Restate each of the lines below word for word and drop every picture.

** Opening Data extract block **

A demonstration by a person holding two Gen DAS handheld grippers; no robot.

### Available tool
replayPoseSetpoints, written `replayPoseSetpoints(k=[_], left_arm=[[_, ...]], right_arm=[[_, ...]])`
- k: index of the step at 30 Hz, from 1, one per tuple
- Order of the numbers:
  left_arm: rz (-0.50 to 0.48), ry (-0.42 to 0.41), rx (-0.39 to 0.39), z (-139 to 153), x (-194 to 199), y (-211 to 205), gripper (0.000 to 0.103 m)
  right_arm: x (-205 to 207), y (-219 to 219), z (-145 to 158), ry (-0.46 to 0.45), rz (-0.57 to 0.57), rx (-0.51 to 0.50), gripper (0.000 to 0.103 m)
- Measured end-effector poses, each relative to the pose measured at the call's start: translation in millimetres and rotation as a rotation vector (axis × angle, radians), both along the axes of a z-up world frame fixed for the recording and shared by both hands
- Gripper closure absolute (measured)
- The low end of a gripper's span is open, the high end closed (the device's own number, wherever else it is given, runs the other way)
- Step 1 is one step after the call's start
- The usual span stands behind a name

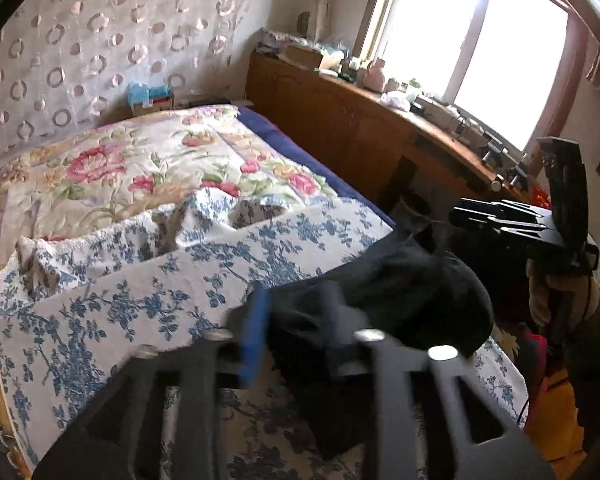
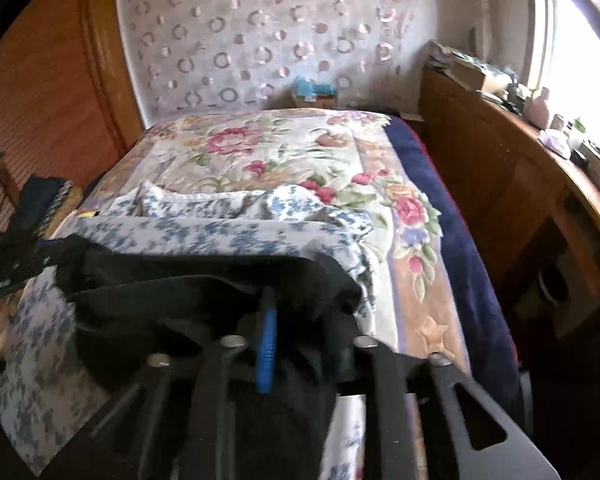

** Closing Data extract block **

— Result below —
A demonstration by a person holding two Gen DAS handheld grippers; no robot.

### Available tool
replayPoseSetpoints, written `replayPoseSetpoints(k=[_], left_arm=[[_, ...]], right_arm=[[_, ...]])`
- k: index of the step at 30 Hz, from 1, one per tuple
- Order of the numbers:
  left_arm: rz (-0.50 to 0.48), ry (-0.42 to 0.41), rx (-0.39 to 0.39), z (-139 to 153), x (-194 to 199), y (-211 to 205), gripper (0.000 to 0.103 m)
  right_arm: x (-205 to 207), y (-219 to 219), z (-145 to 158), ry (-0.46 to 0.45), rz (-0.57 to 0.57), rx (-0.51 to 0.50), gripper (0.000 to 0.103 m)
- Measured end-effector poses, each relative to the pose measured at the call's start: translation in millimetres and rotation as a rotation vector (axis × angle, radians), both along the axes of a z-up world frame fixed for the recording and shared by both hands
- Gripper closure absolute (measured)
- The low end of a gripper's span is open, the high end closed (the device's own number, wherever else it is given, runs the other way)
- Step 1 is one step after the call's start
- The usual span stands behind a name

Work on this exercise is now complete.